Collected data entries
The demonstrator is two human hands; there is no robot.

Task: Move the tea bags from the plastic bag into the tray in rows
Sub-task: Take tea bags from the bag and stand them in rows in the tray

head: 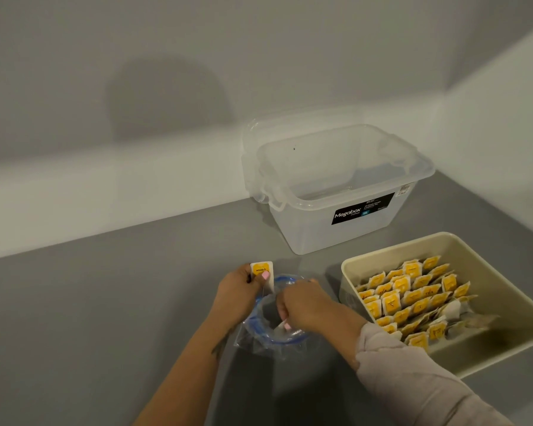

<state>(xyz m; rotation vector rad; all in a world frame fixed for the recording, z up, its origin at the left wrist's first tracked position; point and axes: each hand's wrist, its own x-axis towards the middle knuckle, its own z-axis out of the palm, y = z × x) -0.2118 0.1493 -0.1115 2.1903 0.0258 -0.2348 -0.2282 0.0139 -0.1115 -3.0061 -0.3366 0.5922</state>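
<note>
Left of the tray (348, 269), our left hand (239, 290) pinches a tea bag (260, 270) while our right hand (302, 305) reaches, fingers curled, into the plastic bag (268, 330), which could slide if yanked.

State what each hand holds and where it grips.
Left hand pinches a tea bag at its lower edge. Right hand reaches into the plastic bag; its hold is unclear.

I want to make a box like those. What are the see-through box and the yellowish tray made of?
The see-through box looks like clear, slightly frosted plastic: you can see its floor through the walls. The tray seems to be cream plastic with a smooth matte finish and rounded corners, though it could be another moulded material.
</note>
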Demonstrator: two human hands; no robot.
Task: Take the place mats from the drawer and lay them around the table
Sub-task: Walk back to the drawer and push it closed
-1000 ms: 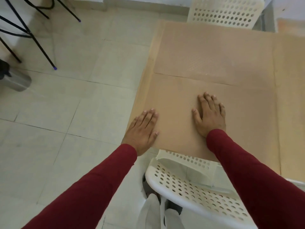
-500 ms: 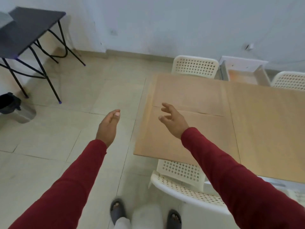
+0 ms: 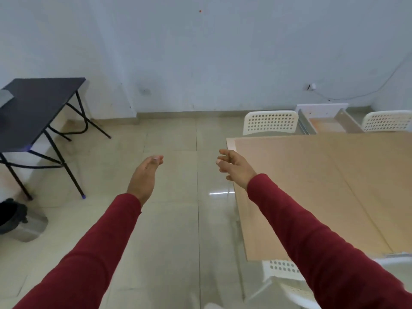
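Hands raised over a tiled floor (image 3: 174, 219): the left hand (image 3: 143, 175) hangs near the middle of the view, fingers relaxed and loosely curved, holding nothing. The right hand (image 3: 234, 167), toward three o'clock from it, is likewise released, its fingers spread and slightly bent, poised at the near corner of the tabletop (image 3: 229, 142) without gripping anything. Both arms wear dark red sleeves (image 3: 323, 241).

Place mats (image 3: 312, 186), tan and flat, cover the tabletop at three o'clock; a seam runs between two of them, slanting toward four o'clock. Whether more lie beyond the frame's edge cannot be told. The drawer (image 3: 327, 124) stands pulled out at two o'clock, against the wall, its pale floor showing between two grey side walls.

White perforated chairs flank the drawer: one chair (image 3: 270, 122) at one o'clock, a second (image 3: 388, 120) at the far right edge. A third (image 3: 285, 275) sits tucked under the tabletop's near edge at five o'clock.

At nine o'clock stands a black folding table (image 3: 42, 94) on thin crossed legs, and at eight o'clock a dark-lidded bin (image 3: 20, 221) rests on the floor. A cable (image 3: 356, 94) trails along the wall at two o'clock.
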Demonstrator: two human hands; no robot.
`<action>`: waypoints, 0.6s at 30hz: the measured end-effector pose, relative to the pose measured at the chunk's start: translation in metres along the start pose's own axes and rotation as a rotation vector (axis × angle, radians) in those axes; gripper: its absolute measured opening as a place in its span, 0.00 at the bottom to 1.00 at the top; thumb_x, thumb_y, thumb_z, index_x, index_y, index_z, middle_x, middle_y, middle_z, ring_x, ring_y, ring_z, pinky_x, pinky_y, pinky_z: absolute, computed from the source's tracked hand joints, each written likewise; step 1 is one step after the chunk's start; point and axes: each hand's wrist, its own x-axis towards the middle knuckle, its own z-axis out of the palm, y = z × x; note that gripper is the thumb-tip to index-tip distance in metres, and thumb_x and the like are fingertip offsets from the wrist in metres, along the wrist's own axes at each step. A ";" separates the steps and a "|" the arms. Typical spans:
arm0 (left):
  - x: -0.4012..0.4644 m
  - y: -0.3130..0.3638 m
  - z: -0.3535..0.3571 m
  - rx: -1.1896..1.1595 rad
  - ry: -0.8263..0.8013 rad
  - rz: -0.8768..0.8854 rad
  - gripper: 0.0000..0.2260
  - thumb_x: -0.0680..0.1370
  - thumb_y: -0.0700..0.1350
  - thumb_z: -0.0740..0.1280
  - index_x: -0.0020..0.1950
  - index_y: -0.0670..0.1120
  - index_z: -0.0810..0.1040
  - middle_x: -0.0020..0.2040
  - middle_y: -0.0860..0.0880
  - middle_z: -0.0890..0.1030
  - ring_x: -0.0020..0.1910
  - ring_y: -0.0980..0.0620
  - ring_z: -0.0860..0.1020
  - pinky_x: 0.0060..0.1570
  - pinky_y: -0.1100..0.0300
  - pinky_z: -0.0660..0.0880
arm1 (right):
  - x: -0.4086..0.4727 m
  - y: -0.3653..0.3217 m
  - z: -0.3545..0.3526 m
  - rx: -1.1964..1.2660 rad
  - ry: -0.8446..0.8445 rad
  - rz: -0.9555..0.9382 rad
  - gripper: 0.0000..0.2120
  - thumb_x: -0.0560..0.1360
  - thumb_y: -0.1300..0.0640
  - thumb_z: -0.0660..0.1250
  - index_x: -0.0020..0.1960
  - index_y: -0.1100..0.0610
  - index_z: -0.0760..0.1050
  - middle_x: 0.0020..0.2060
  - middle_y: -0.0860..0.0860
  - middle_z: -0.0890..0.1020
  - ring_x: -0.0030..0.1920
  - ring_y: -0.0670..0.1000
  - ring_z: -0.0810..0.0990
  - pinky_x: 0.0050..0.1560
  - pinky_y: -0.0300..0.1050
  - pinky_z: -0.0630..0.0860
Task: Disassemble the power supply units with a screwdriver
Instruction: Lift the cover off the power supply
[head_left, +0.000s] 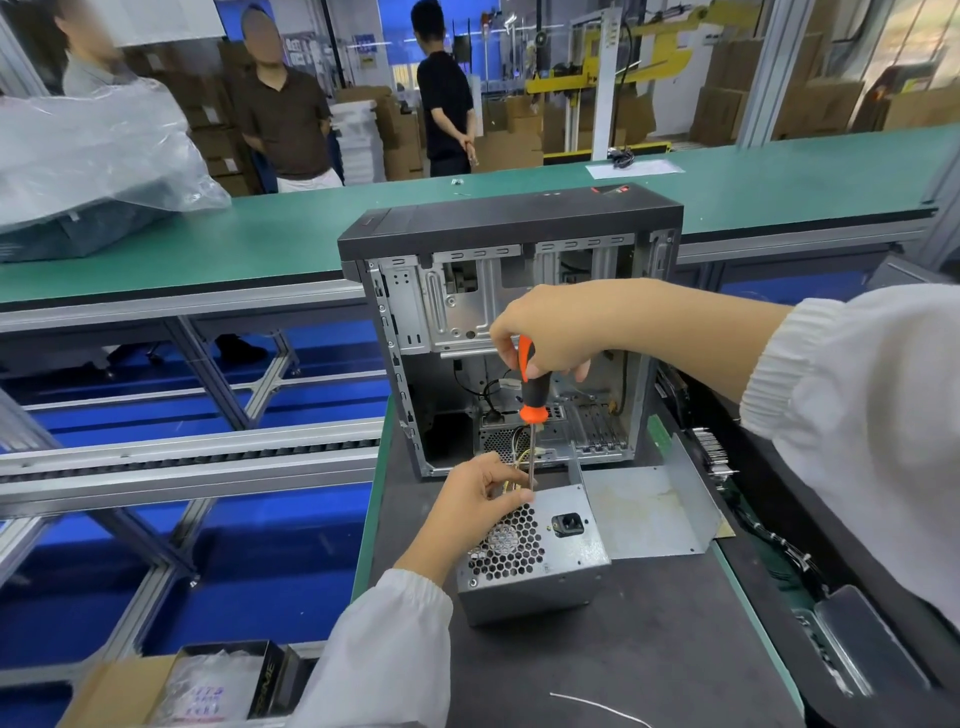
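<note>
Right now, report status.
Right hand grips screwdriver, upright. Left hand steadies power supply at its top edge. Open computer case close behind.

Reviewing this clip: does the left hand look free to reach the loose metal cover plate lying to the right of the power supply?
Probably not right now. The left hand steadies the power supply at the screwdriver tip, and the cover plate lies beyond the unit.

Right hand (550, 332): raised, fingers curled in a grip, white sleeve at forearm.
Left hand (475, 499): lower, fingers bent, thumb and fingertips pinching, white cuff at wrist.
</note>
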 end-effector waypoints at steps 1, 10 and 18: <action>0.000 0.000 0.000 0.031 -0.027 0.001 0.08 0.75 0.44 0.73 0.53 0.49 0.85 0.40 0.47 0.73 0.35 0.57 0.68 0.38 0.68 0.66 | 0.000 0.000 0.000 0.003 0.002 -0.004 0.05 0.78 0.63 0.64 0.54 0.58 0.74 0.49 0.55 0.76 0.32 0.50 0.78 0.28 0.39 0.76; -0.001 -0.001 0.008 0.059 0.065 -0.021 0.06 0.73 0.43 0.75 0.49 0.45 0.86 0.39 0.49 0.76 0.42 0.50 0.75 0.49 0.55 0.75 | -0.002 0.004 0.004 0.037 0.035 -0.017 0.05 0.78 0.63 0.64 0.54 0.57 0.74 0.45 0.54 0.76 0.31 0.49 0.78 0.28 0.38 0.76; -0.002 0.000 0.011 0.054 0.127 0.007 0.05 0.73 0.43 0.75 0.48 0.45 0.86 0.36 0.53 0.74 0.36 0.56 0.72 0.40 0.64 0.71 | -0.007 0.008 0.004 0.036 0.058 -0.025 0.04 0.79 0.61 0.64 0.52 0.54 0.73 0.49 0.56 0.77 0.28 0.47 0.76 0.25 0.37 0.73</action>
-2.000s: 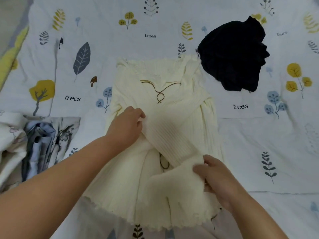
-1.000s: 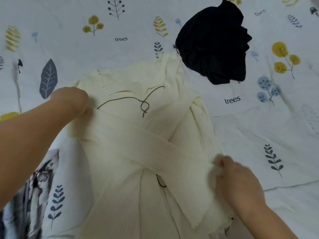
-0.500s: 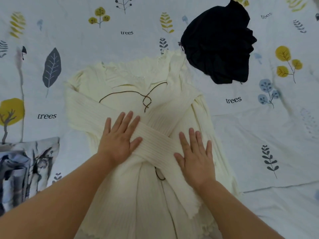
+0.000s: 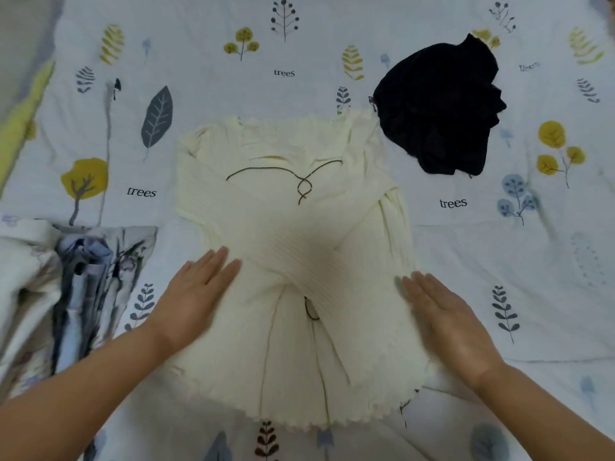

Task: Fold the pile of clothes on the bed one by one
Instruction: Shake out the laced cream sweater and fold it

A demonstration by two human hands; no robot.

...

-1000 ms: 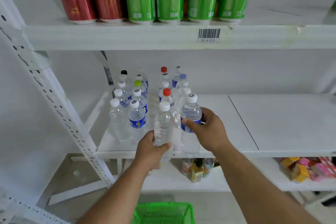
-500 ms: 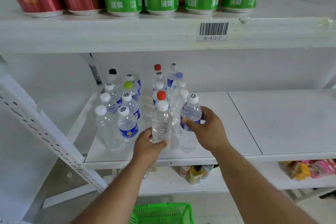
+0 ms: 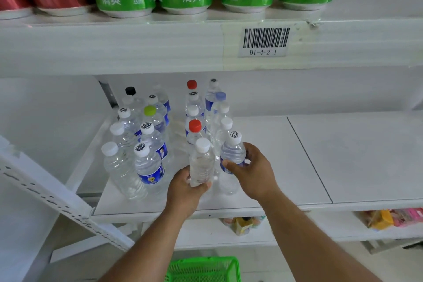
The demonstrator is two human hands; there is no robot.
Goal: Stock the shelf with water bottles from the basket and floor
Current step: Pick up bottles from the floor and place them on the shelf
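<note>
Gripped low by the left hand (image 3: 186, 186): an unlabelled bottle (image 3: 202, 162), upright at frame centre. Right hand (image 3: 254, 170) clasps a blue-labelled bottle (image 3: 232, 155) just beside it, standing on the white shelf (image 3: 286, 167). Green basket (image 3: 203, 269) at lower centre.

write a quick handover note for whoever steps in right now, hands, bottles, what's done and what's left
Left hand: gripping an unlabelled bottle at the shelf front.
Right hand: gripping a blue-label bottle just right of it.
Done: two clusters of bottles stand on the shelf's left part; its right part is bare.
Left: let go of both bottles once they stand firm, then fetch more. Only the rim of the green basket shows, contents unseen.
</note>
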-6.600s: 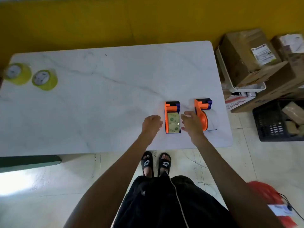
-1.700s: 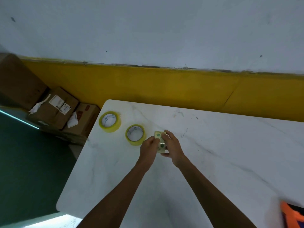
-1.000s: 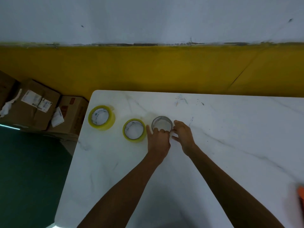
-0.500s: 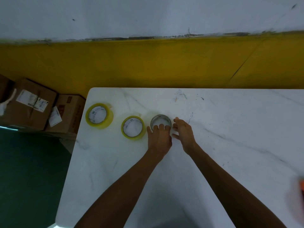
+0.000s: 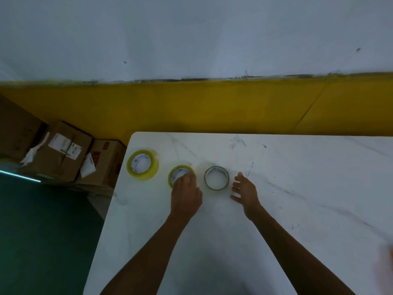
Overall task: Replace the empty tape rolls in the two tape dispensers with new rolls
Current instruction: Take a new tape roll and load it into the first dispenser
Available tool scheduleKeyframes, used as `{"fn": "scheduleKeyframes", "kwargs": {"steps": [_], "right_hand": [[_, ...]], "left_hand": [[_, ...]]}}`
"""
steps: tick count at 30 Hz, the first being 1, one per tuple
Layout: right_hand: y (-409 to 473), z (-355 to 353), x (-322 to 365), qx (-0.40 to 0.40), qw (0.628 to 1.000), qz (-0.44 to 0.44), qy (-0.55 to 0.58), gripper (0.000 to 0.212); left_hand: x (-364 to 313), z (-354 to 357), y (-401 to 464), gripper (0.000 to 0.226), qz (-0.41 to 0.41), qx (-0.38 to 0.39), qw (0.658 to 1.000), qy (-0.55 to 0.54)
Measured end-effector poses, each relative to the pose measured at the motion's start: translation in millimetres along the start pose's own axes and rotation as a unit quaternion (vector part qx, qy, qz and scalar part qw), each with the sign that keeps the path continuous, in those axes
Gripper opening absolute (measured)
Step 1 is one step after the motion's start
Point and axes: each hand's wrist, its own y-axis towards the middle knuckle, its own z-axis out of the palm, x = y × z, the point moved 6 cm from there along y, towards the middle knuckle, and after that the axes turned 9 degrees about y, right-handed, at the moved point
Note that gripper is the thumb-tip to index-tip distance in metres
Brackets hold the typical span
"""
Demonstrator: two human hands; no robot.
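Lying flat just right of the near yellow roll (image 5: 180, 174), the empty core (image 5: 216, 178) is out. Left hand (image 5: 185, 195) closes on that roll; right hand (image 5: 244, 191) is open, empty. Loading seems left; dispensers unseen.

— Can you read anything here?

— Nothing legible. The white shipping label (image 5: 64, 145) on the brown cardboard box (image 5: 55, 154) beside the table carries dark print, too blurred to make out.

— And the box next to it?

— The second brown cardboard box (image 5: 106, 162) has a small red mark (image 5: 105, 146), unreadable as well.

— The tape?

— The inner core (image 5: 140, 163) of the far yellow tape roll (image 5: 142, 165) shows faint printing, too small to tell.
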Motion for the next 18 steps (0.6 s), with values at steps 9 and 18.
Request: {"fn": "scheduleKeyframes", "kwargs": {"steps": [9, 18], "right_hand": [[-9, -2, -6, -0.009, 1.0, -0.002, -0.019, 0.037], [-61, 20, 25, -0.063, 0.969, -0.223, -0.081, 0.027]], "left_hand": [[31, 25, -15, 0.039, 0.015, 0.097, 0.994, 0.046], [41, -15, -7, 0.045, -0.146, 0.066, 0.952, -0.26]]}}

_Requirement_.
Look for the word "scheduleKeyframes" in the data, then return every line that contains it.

_Answer section_.
Available tool scheduleKeyframes, used as `{"fn": "scheduleKeyframes", "kwargs": {"steps": [_], "right_hand": [[_, ...]], "left_hand": [[_, ...]]}}`
Request: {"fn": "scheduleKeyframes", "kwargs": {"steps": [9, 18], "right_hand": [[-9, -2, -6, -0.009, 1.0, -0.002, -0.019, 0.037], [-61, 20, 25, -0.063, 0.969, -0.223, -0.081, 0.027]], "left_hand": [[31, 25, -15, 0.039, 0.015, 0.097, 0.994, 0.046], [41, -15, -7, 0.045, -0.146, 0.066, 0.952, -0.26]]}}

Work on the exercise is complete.